Description of the task:
Reproduce the listing below exactly, minus its pictures.
-------
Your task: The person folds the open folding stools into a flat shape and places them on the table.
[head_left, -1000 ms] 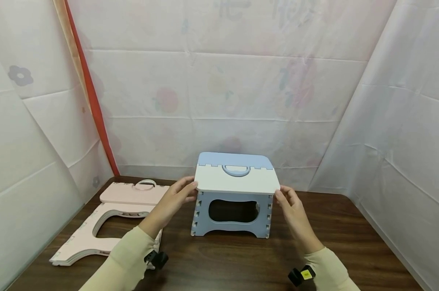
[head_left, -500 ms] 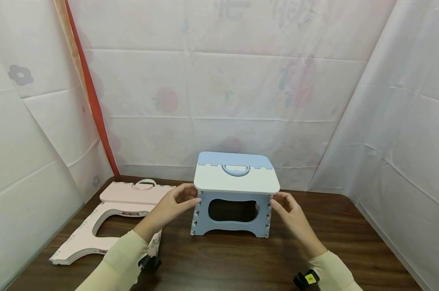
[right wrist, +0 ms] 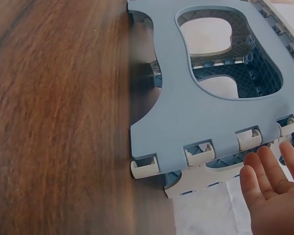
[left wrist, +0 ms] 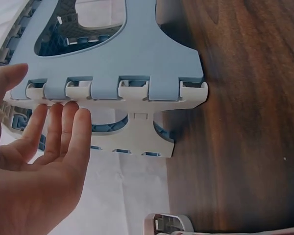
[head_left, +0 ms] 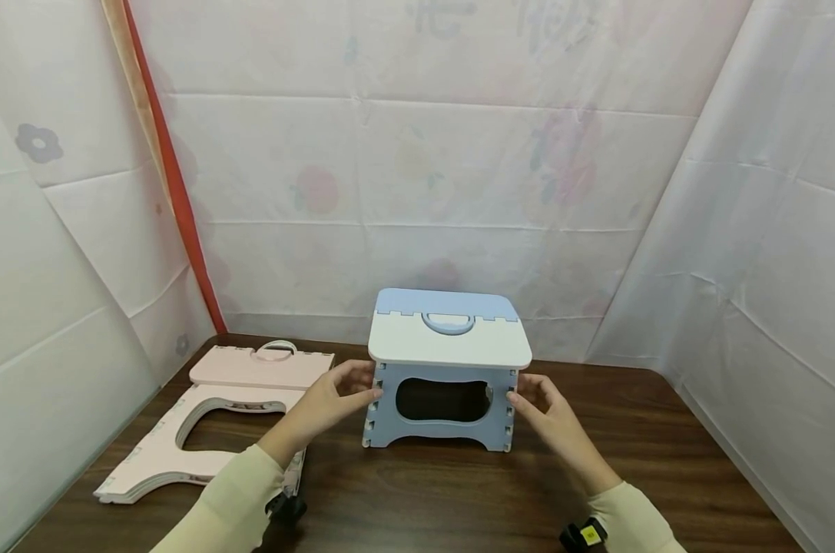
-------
Answer area:
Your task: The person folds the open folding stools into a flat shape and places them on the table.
[head_left, -1000 ms] 
[head_left, -500 ms] 
[right wrist, +0 ms] 
[left wrist, +0 ms] 
[head_left, +0 ms] 

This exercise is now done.